◆ **AIM OF THE TASK**
Among the entries that follow, some lines contain the word "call". Show all of them.

◆ **GIVEN RECORDS**
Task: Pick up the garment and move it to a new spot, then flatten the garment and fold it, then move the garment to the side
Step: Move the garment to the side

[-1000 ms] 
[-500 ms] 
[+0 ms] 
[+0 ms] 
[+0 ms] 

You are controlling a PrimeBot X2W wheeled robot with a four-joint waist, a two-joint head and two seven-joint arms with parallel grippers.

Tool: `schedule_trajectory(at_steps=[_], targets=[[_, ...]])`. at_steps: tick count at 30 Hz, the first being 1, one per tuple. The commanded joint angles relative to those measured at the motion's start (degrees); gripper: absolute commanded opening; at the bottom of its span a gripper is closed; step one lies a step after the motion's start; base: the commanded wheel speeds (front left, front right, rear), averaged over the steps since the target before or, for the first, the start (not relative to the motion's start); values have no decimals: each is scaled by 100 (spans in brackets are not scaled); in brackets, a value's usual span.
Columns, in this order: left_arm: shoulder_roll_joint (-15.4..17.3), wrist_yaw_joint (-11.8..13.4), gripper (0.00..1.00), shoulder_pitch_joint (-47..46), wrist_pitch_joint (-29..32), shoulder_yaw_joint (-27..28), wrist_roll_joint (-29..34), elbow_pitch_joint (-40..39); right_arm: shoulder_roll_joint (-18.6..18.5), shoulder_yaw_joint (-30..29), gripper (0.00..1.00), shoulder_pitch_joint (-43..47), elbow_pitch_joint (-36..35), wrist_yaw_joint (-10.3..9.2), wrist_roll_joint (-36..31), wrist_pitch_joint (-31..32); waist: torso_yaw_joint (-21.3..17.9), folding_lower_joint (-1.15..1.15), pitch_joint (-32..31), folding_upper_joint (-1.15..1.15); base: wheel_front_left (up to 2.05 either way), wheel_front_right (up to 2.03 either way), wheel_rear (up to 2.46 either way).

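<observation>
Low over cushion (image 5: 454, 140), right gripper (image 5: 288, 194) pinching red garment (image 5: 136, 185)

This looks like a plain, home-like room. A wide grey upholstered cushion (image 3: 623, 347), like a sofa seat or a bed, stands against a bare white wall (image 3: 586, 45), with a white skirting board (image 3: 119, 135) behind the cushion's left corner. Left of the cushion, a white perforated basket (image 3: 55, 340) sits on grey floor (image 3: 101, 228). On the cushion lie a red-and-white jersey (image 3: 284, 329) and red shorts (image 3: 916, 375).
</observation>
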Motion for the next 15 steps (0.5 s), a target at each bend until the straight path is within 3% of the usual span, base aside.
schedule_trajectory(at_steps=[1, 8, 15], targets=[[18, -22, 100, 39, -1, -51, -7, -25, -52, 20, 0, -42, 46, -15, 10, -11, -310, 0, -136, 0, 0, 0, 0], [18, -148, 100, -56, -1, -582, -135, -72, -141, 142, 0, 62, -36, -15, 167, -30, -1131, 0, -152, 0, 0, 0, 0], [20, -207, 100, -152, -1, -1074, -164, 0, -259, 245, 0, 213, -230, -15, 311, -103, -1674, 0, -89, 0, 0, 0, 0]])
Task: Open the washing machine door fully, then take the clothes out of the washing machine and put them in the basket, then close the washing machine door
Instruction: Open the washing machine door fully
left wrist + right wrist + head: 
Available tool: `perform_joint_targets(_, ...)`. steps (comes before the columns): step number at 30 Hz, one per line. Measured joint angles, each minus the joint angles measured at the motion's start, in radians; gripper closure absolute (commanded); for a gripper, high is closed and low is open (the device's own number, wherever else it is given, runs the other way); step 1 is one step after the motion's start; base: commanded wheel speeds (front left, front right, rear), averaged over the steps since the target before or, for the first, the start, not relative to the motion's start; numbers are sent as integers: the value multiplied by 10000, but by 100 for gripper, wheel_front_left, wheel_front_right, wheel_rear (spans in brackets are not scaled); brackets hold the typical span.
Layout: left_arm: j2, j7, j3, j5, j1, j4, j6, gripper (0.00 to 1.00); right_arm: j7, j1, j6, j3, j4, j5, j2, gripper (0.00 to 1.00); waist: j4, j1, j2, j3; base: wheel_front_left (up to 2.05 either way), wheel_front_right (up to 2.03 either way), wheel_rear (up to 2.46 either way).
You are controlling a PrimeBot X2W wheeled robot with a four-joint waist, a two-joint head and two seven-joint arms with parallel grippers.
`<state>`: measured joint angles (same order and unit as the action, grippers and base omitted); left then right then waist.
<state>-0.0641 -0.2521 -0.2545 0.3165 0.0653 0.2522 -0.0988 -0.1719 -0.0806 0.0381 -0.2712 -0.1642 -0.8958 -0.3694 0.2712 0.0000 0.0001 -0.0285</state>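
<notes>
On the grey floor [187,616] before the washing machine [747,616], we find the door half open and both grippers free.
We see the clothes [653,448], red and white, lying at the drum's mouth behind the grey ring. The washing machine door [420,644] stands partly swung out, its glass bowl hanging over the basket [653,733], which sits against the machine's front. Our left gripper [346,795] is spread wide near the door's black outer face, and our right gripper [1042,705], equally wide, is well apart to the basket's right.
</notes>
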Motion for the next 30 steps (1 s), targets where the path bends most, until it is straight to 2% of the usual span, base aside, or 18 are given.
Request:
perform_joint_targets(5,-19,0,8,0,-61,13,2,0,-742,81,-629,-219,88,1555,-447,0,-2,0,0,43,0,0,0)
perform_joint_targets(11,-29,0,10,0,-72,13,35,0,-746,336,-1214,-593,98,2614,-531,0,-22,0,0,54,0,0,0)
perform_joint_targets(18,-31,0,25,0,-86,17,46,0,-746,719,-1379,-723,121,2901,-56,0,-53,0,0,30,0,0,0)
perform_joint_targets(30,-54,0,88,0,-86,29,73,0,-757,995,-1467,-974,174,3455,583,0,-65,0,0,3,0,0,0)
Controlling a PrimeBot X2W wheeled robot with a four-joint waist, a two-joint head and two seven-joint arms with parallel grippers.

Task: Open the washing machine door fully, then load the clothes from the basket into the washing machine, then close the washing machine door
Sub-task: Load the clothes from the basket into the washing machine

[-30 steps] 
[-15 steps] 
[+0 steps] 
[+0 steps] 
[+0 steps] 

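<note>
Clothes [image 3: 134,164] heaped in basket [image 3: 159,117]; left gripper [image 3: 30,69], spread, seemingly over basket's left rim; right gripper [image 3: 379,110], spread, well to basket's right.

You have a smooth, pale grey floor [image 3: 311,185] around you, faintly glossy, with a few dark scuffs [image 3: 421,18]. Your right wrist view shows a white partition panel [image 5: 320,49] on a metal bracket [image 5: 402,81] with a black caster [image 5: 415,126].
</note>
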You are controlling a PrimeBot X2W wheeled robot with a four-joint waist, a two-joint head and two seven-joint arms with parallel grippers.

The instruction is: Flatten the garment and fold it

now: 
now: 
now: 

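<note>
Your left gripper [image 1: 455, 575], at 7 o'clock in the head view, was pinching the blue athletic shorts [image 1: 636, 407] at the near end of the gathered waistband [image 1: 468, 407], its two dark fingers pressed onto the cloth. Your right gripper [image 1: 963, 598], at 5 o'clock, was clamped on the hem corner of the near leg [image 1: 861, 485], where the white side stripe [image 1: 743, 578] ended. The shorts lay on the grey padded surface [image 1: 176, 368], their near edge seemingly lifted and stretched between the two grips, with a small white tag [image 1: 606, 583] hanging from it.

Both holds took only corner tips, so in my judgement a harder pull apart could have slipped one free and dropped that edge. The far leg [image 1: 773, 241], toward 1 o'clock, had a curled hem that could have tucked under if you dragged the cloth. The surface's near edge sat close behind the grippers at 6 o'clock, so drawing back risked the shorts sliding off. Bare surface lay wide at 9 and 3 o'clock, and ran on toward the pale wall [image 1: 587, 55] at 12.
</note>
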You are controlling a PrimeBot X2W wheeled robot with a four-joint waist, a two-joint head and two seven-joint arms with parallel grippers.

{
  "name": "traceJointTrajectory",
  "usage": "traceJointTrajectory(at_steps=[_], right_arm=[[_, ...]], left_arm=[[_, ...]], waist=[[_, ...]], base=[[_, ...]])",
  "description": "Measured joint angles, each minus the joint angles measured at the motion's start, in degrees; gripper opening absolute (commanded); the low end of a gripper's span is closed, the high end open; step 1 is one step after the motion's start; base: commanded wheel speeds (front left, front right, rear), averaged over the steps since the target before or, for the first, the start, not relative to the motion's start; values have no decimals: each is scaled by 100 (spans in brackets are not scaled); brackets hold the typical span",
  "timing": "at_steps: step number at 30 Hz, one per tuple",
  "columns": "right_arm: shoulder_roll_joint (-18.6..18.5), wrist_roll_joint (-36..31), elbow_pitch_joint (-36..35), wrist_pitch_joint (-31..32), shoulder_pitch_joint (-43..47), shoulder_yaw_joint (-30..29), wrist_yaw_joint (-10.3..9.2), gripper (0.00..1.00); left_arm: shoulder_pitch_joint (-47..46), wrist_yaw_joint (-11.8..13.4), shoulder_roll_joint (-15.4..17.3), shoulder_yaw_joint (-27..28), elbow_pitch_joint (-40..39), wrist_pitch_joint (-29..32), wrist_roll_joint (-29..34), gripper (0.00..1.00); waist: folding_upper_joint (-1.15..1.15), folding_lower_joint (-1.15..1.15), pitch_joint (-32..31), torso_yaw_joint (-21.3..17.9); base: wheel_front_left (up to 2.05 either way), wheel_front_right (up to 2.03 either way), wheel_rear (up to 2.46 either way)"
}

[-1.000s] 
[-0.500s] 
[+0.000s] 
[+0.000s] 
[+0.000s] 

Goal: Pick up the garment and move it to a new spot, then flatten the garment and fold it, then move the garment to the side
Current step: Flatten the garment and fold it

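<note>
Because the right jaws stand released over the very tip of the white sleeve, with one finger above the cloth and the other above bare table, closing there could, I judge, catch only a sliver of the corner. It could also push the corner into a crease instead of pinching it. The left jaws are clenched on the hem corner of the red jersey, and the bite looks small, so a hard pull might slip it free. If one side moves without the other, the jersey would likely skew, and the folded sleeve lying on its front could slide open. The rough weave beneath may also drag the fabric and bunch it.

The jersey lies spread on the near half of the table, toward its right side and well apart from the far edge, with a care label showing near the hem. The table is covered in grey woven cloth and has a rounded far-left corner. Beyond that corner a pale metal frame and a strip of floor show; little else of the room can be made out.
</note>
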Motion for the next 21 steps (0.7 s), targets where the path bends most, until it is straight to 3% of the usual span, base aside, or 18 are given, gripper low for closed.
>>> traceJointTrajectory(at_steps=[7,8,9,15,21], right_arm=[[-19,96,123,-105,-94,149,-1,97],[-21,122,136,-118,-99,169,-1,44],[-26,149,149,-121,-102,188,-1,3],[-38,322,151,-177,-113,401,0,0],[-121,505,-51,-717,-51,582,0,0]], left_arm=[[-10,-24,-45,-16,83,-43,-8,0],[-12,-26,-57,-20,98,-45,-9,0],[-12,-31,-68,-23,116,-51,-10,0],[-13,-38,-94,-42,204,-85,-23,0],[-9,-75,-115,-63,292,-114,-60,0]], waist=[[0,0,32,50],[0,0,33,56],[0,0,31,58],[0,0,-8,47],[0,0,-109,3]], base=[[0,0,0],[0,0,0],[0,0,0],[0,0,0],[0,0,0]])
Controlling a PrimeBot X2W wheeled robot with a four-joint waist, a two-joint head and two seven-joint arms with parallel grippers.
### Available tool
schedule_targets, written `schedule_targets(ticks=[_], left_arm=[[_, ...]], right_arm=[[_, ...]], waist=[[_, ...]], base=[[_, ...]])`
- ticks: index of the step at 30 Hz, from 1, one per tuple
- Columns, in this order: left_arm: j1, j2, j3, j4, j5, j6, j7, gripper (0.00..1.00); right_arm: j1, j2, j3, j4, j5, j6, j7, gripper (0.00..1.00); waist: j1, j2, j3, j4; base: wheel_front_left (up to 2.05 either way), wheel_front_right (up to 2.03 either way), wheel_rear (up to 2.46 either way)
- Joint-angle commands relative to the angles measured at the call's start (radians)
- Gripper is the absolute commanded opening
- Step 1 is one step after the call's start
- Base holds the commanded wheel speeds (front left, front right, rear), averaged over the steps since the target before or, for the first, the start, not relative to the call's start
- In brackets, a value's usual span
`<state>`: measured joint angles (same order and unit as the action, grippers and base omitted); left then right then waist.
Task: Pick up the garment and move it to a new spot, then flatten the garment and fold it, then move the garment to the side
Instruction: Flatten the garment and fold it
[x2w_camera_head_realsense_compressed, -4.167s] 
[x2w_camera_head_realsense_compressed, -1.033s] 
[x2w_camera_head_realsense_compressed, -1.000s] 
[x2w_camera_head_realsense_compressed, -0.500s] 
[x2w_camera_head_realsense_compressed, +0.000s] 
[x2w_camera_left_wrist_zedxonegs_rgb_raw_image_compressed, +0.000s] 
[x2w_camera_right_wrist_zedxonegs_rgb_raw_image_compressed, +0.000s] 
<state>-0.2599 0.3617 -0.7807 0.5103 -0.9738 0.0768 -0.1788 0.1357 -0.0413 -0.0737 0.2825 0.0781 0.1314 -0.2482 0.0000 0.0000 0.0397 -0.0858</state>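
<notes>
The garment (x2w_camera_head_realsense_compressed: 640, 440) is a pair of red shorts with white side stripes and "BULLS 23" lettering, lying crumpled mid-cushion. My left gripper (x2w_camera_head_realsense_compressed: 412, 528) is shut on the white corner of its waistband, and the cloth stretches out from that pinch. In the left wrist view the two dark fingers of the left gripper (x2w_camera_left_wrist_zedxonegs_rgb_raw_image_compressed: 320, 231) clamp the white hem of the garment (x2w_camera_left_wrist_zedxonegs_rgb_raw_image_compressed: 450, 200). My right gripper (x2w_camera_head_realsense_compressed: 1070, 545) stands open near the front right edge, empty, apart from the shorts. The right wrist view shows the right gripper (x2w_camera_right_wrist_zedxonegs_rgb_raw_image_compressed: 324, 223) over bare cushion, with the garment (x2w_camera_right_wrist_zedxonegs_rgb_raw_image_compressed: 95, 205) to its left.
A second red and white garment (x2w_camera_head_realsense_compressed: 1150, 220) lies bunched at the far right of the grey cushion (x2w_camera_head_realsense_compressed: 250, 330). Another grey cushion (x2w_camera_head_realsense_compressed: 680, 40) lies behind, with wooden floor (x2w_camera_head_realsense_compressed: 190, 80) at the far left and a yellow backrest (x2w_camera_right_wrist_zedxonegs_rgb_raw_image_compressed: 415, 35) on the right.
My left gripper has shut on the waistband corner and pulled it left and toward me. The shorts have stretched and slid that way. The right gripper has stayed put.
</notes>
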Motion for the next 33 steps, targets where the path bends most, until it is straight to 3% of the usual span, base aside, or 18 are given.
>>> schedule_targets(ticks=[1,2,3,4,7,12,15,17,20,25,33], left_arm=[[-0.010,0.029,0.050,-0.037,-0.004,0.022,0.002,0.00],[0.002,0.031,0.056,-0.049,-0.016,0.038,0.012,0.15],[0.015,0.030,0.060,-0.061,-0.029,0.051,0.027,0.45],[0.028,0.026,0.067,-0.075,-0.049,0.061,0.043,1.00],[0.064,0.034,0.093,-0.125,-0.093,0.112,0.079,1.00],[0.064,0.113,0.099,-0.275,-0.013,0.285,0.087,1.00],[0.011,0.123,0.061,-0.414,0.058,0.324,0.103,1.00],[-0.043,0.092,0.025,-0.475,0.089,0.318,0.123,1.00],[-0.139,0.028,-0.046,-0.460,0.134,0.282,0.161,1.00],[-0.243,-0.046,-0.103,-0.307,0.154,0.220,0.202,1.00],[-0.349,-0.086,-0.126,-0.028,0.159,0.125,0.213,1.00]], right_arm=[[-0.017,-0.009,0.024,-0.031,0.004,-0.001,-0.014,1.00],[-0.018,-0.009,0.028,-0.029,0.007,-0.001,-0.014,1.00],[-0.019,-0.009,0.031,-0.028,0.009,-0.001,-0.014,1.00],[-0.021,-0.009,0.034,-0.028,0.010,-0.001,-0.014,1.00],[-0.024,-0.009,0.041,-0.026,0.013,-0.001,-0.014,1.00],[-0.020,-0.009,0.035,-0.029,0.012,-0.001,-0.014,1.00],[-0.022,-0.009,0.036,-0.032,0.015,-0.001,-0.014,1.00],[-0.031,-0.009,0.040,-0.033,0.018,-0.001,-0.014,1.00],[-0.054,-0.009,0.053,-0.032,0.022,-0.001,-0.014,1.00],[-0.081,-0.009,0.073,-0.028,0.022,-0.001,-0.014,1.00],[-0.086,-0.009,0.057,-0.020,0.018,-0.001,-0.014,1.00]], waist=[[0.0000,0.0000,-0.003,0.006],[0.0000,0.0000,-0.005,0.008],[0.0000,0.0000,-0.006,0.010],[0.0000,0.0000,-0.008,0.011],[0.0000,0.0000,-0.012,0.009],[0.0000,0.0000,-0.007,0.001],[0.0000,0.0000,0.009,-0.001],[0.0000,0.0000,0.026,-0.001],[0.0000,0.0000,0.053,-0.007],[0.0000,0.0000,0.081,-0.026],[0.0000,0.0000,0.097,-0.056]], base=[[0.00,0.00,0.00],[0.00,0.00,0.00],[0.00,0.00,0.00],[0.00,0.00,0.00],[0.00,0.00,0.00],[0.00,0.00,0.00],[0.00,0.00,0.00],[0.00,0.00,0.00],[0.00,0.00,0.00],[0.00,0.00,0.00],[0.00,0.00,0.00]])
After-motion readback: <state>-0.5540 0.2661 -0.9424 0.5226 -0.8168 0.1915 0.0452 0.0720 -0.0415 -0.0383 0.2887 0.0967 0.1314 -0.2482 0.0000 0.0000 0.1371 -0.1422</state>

◆ **EXPECTED ANSWER**
- Joint-angle commands relative to the angles measured at the call's start (radians)
- Step 1 is one step after the call's start
- Base holds the commanded wheel speeds (front left, front right, rear), averaged over the steps since the target before or, for the first, the start, not relative to the call's start

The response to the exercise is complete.